Whole-genome sequencing and microarray analysis of ex vivo Plasmodium vivax reveal selective pressure on putative drug resistance genes

Abstract

Plasmodium vivax causes 25-40% of malaria cases worldwide, yet research on this human malaria parasite has been neglected. Nevertheless, the recent publication of the P. vivax reference genome now allows genomics and systems biology approaches to be applied to this pathogen. We show here that whole-genome analysis of the parasite can be achieved directly from ex vivo-isolated parasites, without the need for in vitro propagation. A single isolate of P. vivax obtained from a febrile patient with clinical malaria from Peru was subjected to whole-genome sequencing (30× coverage). This analysis revealed over 18,261 single-nucleotide polymorphisms (SNPs), 6,257 of which were further validated using a tiling microarray. Within core chromosomal genes we find that one SNP per every 985 bases of coding sequence distinguishes this recent Peruvian isolate, designated IQ07, from the reference Salvador I strain obtained in 1972. This full-genome sequence of an uncultured P. vivax isolate shows that the same regions with low numbers of aligned sequencing reads are also highly variable by genomic microarray analysis.

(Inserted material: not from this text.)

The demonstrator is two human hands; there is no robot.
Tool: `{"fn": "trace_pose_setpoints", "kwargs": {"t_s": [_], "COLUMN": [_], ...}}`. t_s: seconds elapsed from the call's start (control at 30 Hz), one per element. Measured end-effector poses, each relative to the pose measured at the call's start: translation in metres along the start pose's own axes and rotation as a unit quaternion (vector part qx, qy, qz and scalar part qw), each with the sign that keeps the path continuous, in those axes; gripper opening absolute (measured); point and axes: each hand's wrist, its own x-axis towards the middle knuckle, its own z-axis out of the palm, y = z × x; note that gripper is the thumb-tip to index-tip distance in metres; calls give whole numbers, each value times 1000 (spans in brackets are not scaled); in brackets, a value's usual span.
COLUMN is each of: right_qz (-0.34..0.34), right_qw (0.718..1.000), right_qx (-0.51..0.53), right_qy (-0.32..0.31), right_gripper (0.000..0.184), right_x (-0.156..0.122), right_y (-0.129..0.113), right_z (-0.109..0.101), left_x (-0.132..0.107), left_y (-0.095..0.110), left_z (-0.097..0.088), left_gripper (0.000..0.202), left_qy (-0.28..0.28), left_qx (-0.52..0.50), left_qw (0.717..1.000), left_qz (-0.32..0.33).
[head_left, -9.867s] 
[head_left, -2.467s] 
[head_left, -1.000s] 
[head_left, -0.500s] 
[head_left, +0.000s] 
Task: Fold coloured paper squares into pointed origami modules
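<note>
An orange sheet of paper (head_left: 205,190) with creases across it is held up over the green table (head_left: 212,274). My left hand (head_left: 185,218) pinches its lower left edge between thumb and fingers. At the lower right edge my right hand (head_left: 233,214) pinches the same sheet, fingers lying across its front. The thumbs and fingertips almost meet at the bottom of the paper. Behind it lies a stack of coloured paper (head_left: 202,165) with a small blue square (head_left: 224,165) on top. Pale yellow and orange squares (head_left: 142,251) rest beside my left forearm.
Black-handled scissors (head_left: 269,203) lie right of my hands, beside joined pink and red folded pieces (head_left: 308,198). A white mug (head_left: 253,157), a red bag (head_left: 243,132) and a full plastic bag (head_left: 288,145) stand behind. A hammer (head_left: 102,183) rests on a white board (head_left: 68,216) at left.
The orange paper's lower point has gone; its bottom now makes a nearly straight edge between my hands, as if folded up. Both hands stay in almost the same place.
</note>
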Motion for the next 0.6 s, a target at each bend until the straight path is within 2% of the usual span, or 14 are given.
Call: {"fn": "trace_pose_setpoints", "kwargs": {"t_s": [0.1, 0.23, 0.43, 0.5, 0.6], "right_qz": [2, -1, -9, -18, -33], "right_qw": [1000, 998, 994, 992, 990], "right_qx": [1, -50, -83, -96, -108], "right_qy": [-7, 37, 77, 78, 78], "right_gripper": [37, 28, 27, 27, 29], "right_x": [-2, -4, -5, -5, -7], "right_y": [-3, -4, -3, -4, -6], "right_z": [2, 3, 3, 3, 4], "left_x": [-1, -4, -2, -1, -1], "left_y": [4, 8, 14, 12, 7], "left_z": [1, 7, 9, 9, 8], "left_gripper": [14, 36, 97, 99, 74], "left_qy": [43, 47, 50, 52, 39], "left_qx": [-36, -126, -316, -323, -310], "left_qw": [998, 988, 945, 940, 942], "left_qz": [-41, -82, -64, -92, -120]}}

Finally, we show that the genes containing the largest ratio of nonsynonymous-to-synonymous SNPs include two AP2 transcription factors and the P. vivax multidrug resistance-associated protein (PvMRP1), an ABC transporter shown to be associated with quinoline and antifolate tolerance in Plasmodium falciparum. This analysis provides a data set for comparative analysis with important potential for identifying markers for global parasite diversity and drug resistance mapping studies.

Fig. 1.

Pileup alignment of Illumina sequencing reads across the P. vivax genome. Regions are colored by read depth, with regions covered by less than 20 reads in black, 20–100 reads in red, and more than 100 reads in blue. Subtelomeric and internal regions containing repetitive regions or multicopy highly variable genes indicated by circles correlate with lower read depth. Asterisks indicate regions with loss of hybridization by microarray that contain highly variable surface protein genes (Fig. 2).

Fig. 2.

Genome-wide detection of polymorphisms in a patient-derived isolate of P. vivax. The log₂ ratios of intensities of IQ07 versus SalI were displayed along each chromosome in the P. vivax genome and are colored by the running mean over 500 bp. Loss of hybridization (black) in IQ07 relative to the reference isolate indicates highly variable genes and correlates with subtelomeric and internal loci of multigene families that are involved in host–pathogen interactions such as msp3, msp7, sera, and vir. The loss of hybridization on chromosomes 6 and 7 (marked with asterisks) that contain hypothetical genes of unknown function corresponds to syntenic regions in P. falciparum that contain highly variable surface protein genes, including msp genes.

Fig. 3.

Predicted polymorphisms in drug resistance genes in a Peruvian patient-derived P. vivax isolate. The result from the microarray-based prediction algorithm is plotted in blue above the gene models. The log₂ ratios of the intensities of IQ07 and Salvador I were displayed below and are colored by the running mean over 25 bp using the same scale as displayed in Fig. 2. (A) We detected a mutation near codon 58 in pvdhfr. (B) We detected a strong mutation signal near codon 205 in pvdhps, which has not been previously described as polymorphic. (C) IQ07 contained mutations near codons 958 and 1022 in pvmdr1. (D) We detected a mutation ~500 bp upstream of the start codon that was in the 5′ UTR of pvcrt. We detected a mutation ~100 bp into the first intron of the pvcrt gene but did not detect any mutations in exons. (E) We detected multiple mutations by microarray in the putative ABC transporter pvmrp.